→ **PROMPT**
Look below. Copy each line that has "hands" in it.

[Extracted records]
=-=-=-=-=

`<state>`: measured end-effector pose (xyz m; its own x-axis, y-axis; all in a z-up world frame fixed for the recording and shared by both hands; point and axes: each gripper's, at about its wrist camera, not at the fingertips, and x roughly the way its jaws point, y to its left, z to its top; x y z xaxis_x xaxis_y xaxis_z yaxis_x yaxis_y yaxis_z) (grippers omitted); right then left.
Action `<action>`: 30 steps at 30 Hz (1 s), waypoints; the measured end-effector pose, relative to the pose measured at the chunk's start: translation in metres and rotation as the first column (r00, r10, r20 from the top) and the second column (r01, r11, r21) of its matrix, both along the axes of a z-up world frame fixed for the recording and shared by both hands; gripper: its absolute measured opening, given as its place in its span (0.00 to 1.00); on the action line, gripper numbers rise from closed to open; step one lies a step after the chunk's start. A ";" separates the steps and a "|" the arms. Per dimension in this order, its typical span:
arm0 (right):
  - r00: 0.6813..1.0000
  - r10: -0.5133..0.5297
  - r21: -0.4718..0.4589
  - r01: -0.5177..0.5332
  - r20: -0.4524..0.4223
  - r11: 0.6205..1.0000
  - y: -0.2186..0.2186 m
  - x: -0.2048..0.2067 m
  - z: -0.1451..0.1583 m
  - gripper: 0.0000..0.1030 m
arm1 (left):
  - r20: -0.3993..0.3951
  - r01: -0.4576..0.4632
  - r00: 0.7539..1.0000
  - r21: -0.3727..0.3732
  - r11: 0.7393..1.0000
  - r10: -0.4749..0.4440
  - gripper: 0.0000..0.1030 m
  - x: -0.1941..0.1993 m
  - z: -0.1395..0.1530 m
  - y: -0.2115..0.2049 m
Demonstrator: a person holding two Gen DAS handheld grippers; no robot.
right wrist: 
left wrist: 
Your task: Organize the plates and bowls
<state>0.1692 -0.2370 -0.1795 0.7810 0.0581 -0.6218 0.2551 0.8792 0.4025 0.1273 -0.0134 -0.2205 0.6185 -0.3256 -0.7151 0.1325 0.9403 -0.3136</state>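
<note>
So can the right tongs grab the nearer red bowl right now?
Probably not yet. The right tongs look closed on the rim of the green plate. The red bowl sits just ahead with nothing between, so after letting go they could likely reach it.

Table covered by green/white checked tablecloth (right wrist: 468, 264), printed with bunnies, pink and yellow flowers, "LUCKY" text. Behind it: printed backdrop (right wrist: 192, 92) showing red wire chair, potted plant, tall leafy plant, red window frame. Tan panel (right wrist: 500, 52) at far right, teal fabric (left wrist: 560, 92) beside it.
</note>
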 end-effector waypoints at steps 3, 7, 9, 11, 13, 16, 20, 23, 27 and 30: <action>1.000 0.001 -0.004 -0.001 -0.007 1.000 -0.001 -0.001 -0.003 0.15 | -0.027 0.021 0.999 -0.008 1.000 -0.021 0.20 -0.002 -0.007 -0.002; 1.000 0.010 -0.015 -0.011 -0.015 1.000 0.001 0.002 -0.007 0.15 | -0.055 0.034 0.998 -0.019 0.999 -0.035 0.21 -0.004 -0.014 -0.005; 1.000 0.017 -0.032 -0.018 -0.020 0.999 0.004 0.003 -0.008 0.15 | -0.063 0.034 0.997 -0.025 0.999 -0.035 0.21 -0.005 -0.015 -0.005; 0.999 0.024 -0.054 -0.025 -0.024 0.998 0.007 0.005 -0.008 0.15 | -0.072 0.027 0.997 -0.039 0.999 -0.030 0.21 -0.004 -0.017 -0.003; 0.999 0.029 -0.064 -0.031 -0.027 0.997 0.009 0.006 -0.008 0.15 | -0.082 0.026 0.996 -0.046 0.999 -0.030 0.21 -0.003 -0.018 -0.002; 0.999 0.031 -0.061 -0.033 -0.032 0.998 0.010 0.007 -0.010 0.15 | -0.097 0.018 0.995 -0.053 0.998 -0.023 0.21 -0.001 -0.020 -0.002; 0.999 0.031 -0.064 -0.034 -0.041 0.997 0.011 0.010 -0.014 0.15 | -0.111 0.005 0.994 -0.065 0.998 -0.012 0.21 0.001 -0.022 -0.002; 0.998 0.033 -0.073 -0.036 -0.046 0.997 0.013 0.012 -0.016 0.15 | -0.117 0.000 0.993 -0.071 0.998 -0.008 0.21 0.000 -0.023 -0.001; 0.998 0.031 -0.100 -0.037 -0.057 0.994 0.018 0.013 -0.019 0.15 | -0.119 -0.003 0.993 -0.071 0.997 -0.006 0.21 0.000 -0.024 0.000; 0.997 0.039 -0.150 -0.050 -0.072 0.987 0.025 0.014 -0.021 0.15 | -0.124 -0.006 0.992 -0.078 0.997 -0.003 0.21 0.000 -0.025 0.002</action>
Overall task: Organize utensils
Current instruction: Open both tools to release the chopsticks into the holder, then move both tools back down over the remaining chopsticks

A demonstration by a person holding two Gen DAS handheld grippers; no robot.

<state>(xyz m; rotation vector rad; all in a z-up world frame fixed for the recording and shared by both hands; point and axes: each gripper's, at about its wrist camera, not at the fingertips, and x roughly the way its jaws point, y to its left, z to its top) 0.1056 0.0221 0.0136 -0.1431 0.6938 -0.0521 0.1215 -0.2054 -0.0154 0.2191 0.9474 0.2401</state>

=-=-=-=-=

→ **ANSWER FOR THIS EXERCISE**
`<state>`: measured end-effector pose (xyz m; its own x-axis, y-axis; all in a z-up world frame fixed for the recording and shared by both hands; point and axes: each gripper's, at about its wrist camera, not at the fingertips, and x roughly the way its jaws point, y to its left, z to its top; x y z xaxis_x xaxis_y xaxis_z yaxis_x yaxis_y yaxis_z) (grippers omitted); right then left.
Action `<action>`: 30 steps at 30 Hz (1 s), waypoints; the measured end-effector pose, relative to the pose measured at the chunk's start: translation in metres and rotation as the first column (r00, r10, r20 from the top) and the second column (r01, r11, r21) of its matrix, both along the axes of a z-up world frame fixed for the recording and shared by both hands; gripper: its absolute measured opening, given as its place in its span (0.00 to 1.00); on the action line, gripper numbers rise from closed to open; step one lies a step after the chunk's start. A ";" separates the steps and a "|" the arms. Per dimension in this order, its typical span:
<state>(xyz m; rotation vector rad; all in a z-up world frame fixed for the recording and shared by both hands; point and axes: each gripper's, at about its wrist camera, not at the fingertips, and x roughly the way its jaws point, y to its left, z to its top) 0.1056 0.0221 0.0136 -0.1431 0.6938 -0.0521 0.1215 -0.2054 -0.0154 0.2191 0.9474 0.2401</state>

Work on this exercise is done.